Step-by-Step Migration Roadmap
- Confirm your ANZSCO code with the ANZSCO code finder and check 141411 fits a licensed-club role.
- Confirm CSOL status on the Core Skills Occupation List and review the Skilled Occupation List for 2026.
- Find a sponsoring club, since the pathway is employer-sponsored only.
- Gather references describing licensed-club management, including gaming and functions.
- Sit an English test to meet the visa English requirement.
- Lodge your VETASSESS skills assessment with the LLND assessment included.
- Have the club lodge the 482 nomination and confirm the salary threshold is met.
- Apply for the 482 visa and begin work.
- Obtain local RSA and RSG credentials as required for the role.
- Transition to the 186 through Direct Entry or Temporary Residence Transition for permanent residency.
- Complete health and character checks at each stage.
Frequently Asked Questions
Why can't a Licensed Club Manager use the 189, 190 or 491 visas?
Licensed Club Manager (141411) appears only on the Core Skills Occupation List. It is not on the MLTSSL, STSOL or Regional Occupation List, and those are the lists the 189, 190 and 491 visas draw from. The eligible subclasses are the employer-sponsored 482 and 186, so the route depends on a sponsoring club rather than a points score.
How is this different from a Hotel or Motel Manager?
A Hotel or Motel Manager (141311) runs a property providing guest accommodation. A Licensed Club Manager runs a member-based licensed club providing food, beverages, gaming, entertainment and sporting amenities. The gaming, member-services and community-liaison duties distinguish the club role, and using the wrong code will undermine the skills assessment.
Do I need gaming or liquor licences before applying?
You do not need Australian licences to lodge the skills assessment or visa, but managing a licensed club with gaming requires local credentials such as Responsible Service of Alcohol and Responsible Service of Gaming, obtained after you arrive. Some states also require club managers to hold or work toward specific licences, so confirm the rules for your state.
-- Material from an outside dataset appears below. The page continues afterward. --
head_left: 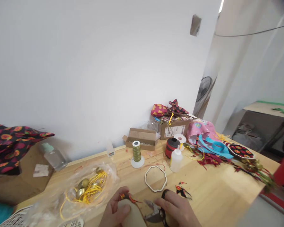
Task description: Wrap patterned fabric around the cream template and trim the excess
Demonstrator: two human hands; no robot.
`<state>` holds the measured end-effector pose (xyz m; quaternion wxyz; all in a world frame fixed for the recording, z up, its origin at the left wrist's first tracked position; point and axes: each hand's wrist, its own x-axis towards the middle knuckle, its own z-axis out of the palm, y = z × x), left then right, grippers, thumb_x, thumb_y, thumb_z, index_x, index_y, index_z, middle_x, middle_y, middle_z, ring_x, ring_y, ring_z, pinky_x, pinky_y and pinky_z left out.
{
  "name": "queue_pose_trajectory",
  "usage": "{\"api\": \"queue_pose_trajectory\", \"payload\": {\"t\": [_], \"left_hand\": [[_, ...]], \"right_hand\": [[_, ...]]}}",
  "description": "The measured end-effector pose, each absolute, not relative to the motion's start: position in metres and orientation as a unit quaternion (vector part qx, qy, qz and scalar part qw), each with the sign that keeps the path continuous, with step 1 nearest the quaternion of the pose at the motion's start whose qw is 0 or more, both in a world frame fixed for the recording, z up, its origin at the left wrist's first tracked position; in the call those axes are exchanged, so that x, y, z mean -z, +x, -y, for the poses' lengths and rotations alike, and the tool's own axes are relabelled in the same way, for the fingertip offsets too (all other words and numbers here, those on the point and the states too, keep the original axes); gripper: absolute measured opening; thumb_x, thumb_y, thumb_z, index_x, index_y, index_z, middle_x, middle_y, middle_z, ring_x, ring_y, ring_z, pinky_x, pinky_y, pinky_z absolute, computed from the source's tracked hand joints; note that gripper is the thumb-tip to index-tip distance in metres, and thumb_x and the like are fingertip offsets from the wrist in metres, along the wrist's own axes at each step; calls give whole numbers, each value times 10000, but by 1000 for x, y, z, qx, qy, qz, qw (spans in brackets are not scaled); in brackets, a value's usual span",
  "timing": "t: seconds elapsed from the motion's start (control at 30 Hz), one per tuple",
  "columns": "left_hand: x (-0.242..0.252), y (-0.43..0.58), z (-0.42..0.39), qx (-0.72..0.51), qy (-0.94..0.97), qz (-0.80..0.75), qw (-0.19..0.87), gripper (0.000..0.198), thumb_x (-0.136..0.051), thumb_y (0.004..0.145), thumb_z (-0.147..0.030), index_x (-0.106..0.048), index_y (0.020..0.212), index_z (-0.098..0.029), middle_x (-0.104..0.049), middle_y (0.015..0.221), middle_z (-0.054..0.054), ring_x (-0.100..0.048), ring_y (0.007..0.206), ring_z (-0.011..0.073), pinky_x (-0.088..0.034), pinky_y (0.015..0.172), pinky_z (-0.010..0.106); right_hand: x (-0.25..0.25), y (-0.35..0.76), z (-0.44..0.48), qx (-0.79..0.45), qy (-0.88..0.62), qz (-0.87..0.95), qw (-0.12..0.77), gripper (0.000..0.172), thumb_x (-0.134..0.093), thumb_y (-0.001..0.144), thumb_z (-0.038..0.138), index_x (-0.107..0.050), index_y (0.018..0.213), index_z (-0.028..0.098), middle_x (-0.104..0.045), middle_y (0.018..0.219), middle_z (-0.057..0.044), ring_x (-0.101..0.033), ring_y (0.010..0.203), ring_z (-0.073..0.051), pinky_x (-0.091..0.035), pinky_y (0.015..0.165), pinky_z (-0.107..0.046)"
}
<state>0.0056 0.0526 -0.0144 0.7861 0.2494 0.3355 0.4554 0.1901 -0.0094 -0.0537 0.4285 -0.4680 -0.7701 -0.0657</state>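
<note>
At the bottom edge my left hand (115, 209) is closed on a pale flat piece (130, 214) edged with patterned fabric. My right hand (177, 209) is closed on black-handled scissors (155, 214), their blades by the fabric edge. A small patterned fabric scrap (181, 188) lies just beyond the right hand. A white scalloped ring frame (156, 178) lies on the wooden table (215, 195) ahead of both hands.
A clear bag with gold bells and yellow cord (88, 189) lies at left. An olive thread spool (137, 153), white glue bottle (176, 159), red-black spool (172, 146), open cardboard boxes (142, 138) and piled fabrics and ribbons (210, 143) fill the back right. Patterned cloth (7, 142) hangs at left.
</note>
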Motion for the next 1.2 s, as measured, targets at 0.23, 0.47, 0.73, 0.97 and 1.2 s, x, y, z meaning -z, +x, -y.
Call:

Where are most club manager jobs located?
New South Wales has by far the largest registered and licensed club sector, followed by Queensland. Most sponsoring opportunities are concentrated there. Because there is no regional points incentive for this occupation, location is driven by where the clubs are rather than by visa strategy.
What can a licensed club manager earn in Australia?
SEEK data places club manager pay around AUD $75,000-$85,000 and venue management around AUD $85,000-$100,000, with general managers of large registered clubs earning AUD $120,000-$180,000 and beyond. Superannuation at 11.5% is added, and larger clubs often pay performance bonuses tied to financial and membership results.